Aveiro’s course covered “management in all areas, including strategy, finance operations and personnel development”, he says.

“One especially interesting thing I learned related to ongoing business finance and how to control and measure the need for funds,” he adds. “The course provided a good grounding in finance for executive managers like us, rather than for financial experts.

“We were introduced to ways of monitoring the balance sheet month by month to understand how to finance activities, whether through creditors or shareholders. And this was based on real industry cases.”

Although Embraer is seen as a high-tech innovator in a country whose economy is dominated by commodity exports to Asia and the financial sector, Aveiro says he learned from other course participants from these sectors and from multinational companies.

Of course, the students drew on the knowledge of the lecturers too. “But we also had specialists from the school, and private sector PhD-level consultants,” Aveiro says.

Both in Spain and Brazil, the lecturers and guest speakers are encouraged to speak in their native tongues. Most of them speak English, while Brazilians and Spanish-speakers can rely on the similarities of their languages to come to a mutual understanding.

Prof Carelli says: “We decided that it would be easier to have the discussions in native languages, and it usually works out quite well.”

Iese may yet develop a customised programme for the aircraft maker. “There is certainly potential for a customised programme.
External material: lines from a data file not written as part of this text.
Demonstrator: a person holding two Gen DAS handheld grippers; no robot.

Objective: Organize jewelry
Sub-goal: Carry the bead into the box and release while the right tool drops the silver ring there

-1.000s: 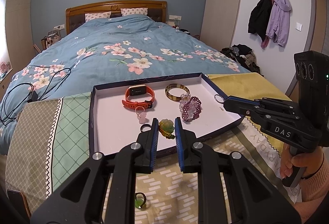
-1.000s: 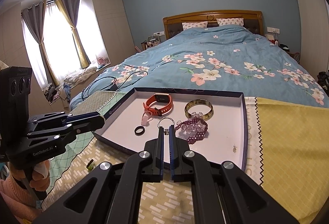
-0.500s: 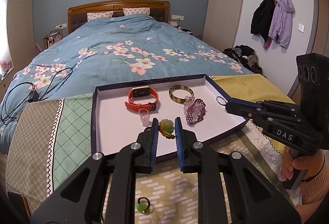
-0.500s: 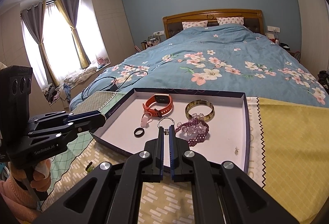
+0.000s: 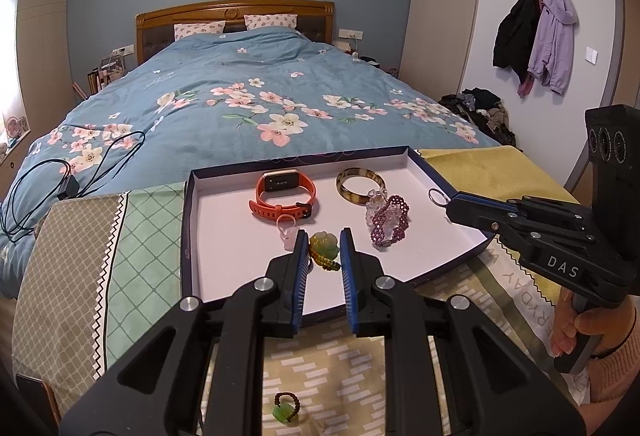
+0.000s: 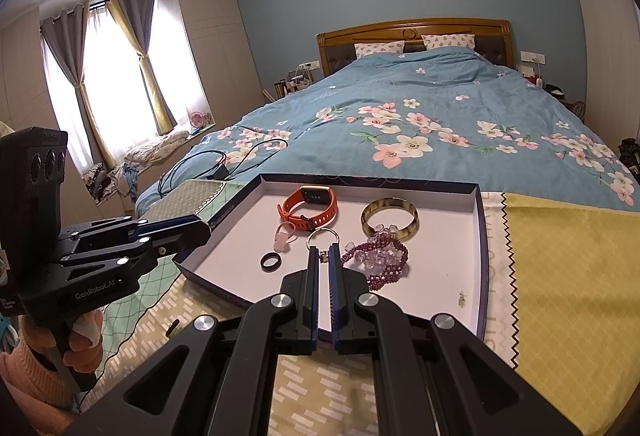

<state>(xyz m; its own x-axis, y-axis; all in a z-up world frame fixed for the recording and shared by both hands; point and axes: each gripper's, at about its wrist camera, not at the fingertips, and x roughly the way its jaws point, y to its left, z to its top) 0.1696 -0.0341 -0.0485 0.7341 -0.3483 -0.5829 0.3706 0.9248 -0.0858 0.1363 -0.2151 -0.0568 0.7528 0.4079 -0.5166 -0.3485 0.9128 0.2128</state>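
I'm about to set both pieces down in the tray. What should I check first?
1. Left tongs gripping the green flower charm: ok.
2. Right tongs shut on the silver ring: ok.
3. Bare space in the tray: ok.
4. Tongs apart from each other: ok.
5. All pieces collected: not ok, a green bead ring lies on the cloth outside the tray.

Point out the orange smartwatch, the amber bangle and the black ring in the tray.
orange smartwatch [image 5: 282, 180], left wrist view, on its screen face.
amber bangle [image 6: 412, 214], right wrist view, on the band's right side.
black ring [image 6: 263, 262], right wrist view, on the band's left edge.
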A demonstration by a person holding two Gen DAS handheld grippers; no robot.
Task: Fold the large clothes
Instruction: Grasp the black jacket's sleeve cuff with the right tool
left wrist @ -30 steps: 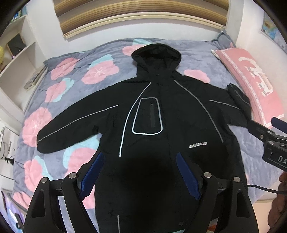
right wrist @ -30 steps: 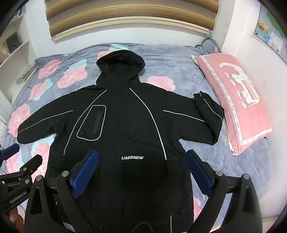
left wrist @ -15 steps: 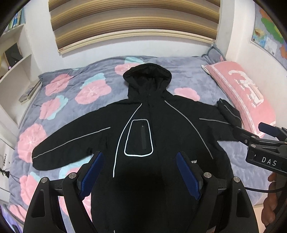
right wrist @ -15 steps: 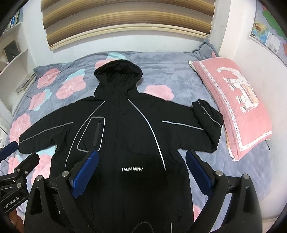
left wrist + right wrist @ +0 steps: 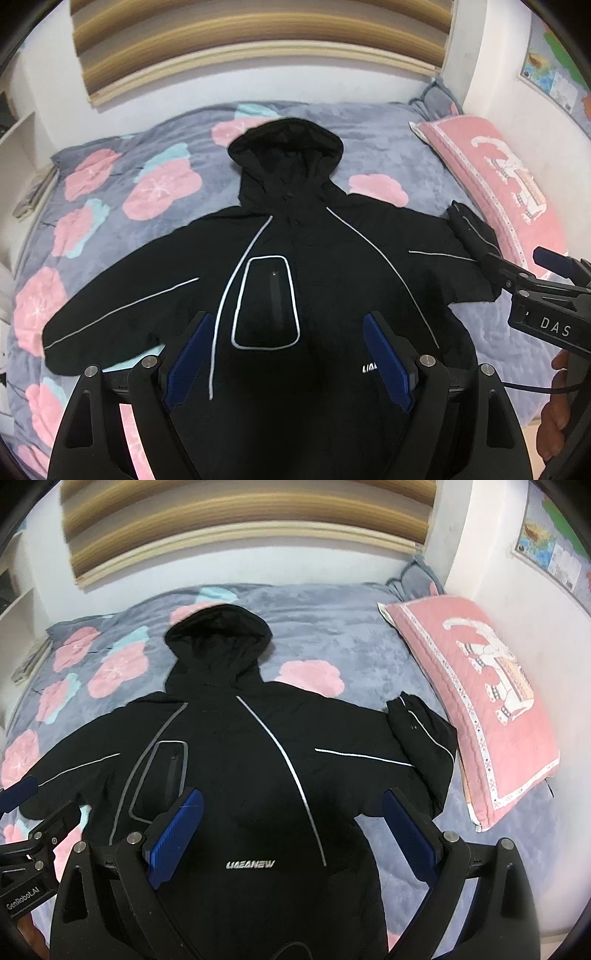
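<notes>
Right now you hold both grippers above the near end of a black hooded jacket (image 5: 317,266), which lies face up and spread flat on the bed (image 5: 369,147) with its grey cover of pink flowers. Take the jacket as your landmark: its hood (image 5: 218,646) points away from you toward the wall and the striped blind (image 5: 258,44), and its hem runs toward you under the gripper frames. Your left gripper (image 5: 288,354) hangs over the jacket's lower front, jaws spread wide with nothing between the blue pads (image 5: 188,362), and the outlined chest pocket (image 5: 264,302) shows in the gap between them. Your right gripper (image 5: 291,834) hangs over the lower front too, on the side with the white lettering (image 5: 250,864), its jaws equally wide and empty. One sleeve (image 5: 122,306) lies stretched straight out from the body across the flowers. The other sleeve (image 5: 421,734) is doubled back at the cuff, and that folded end lies just beside the pink pillow (image 5: 480,701) at the jacket's far side. Neither gripper touches the cloth as far as the views show. From the left wrist view, your right gripper's body comes in at the edge beside the folded sleeve, with part of your hand (image 5: 554,417) below it.
</notes>
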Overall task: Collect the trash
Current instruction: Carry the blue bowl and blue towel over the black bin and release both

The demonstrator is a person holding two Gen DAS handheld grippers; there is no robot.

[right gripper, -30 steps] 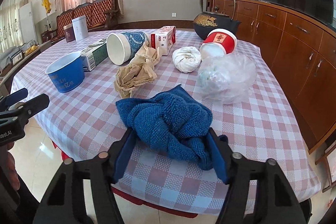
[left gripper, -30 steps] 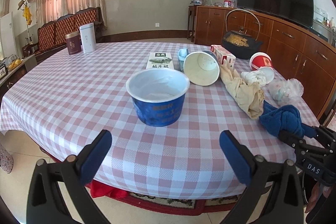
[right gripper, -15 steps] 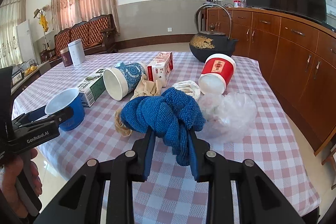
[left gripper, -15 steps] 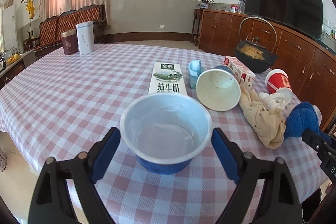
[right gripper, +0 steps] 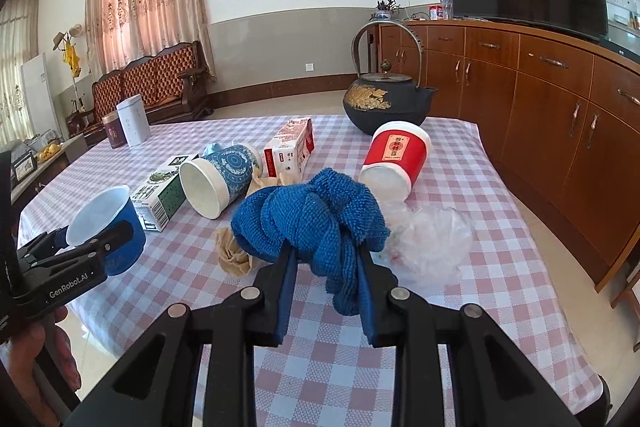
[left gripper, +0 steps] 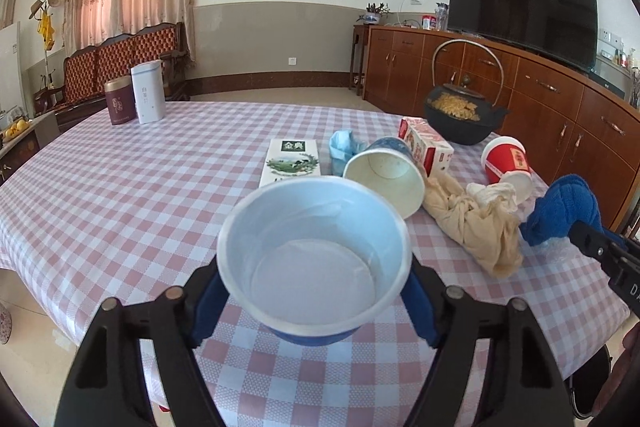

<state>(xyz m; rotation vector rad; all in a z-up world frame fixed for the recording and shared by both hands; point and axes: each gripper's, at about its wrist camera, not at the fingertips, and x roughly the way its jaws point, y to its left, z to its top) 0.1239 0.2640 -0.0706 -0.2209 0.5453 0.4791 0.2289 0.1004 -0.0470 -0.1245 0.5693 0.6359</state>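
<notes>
My left gripper (left gripper: 314,303) is shut on a blue paper bowl (left gripper: 316,255) with a white inside, held at the table's near edge; the bowl also shows in the right wrist view (right gripper: 116,227). My right gripper (right gripper: 326,267) is shut on a knotted blue cloth (right gripper: 308,219) and holds it above the table; the cloth shows in the left wrist view (left gripper: 560,211). On the checked table lie a tipped blue-patterned cup (right gripper: 218,183), a tipped red cup (right gripper: 394,157), a beige rag (left gripper: 472,223), a clear plastic bag (right gripper: 432,243), a red-and-white carton (right gripper: 290,147) and a green milk carton (right gripper: 160,189).
A black iron kettle (right gripper: 386,103) stands at the table's far right. Two tins (left gripper: 138,99) stand at the far left. A wooden sideboard (right gripper: 560,107) with a TV runs along the right. A small blue crumpled piece (left gripper: 344,145) lies behind the cup.
My left gripper moved forward and closed on the blue bowl. My right gripper closed on the blue cloth and lifted it off the table.
</notes>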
We are currently working with Embraer in this direction,” says Prof Carelli.

Aveiro’s course cost his company about $26,000 at the time, hotel and travelling costs excluded, and the cost is now roughly $30,000. It is hard to compare this with the cost of a customised course, which takes into account the number of participants, the lecturers involved and several other factors.

“The customised programme depends on the client,” says Prof Carelli, “and normally we don’t go to Barcelona. They are usually shorter, three- or four-day programmes. Before we start, we try to understand exactly what they want.”

An upcoming customised course for Santander, though, will move between Shanghai, São Paulo and Europe.

It was not lost on Aveiro that he would be learning in interesting surroundings: first at a resort hotel in Campos do Jordão, São Paulo state, and then in Barcelona.

The executives were encouraged to take along family members to the Spanish city. “The last week included talks on how to avoid your professional life jeopardising your family life,” says Aveiro. “It was a nice link to the perspective of professional development.”